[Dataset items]

_ _ _ _

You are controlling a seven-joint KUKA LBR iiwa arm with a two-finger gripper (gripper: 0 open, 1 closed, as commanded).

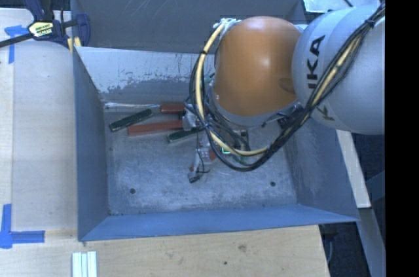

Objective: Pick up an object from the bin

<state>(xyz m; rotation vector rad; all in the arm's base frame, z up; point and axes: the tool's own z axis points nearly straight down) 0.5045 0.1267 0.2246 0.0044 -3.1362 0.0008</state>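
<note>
My gripper (200,161) hangs under the arm's orange dome, low over the middle of the bin floor, and most of it is hidden by the dome. Just to its left lies a short dark green stick (177,135). A long reddish-brown stick (150,129) lies flat beside that one. Further left, a dark green pen-like piece (129,119) is tilted. Another reddish-brown piece (171,109) rests near the back wall. Nothing shows between the gripper's tips.
The sticks form a loose group in the back left part of the bin floor. The arm and its cables cover the back right part. Bare grey floor stretches along the front and the front left corner.
</note>
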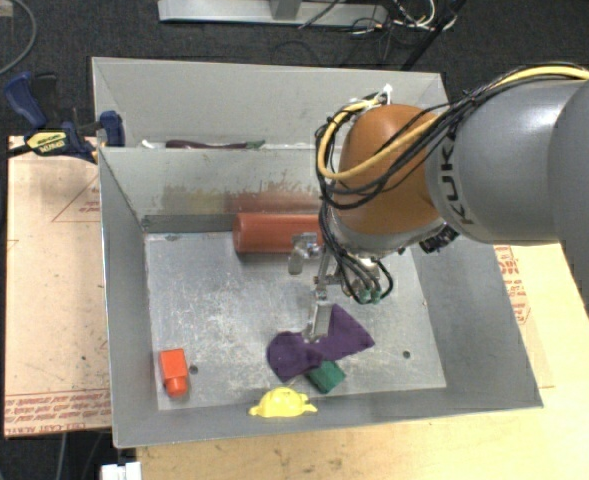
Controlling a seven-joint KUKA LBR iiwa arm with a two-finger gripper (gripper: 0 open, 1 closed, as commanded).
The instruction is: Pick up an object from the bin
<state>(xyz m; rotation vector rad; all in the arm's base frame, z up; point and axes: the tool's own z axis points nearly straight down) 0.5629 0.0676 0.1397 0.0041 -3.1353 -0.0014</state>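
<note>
- Over the front middle of the bin [174, 268]: gripper [320, 320] low, tip down on a crumpled purple cloth [342, 344].
- Touching the cloth's near edge: a small green block [326, 376]; just in front, a yellow lump [282, 403]; well apart at front left, an orange block [174, 371].
- Jaw state: cannot tell from this angle.
- Step in hand, by the look of it: the grasp itself, cloth not yet lifted.
- Next up, probably: pinch a fold clear of the green block, then lift straight up.

Dark carpet floor [74, 18] (loose cables [412, 6])
</note>
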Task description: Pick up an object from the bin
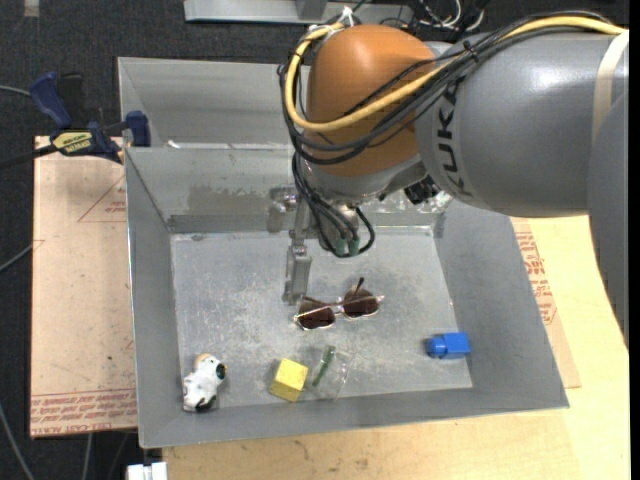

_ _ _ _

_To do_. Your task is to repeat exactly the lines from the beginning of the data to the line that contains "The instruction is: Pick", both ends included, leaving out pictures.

_Result for this task_.
You are controlling a seven-joint KUKA LBR iiwa arm with a two-finger gripper (gripper: 0 open, 1 closed, as commanded).


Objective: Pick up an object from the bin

<state>(xyz m; rotation vector rad; all in the arm's base frame, z up; point and axes: the tool's own z axis points nearly straight down) 0.5045 0.1267 0.2246 0.0044 -3.1362 0.0008</state>
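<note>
My gripper (200,161) hangs under the arm's orange dome, low over the middle of the bin floor, and most of it is hidden by the dome. Just to its left lies a short dark green stick (177,135). A long reddish-brown stick (150,129) lies flat beside that one. Further left, a dark green pen-like piece (129,119) is tilted. Another reddish-brown piece (171,109) rests near the back wall. Nothing shows between the gripper's tips.
The sticks form a loose group in the back left part of the bin floor. The arm and its cables cover the back right part. Bare grey floor stretches along the front and the front left corner.
</note>
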Controlling a seven-joint KUKA LBR iiwa arm with a two-finger gripper (gripper: 0 open, 1 closed, as commanded).
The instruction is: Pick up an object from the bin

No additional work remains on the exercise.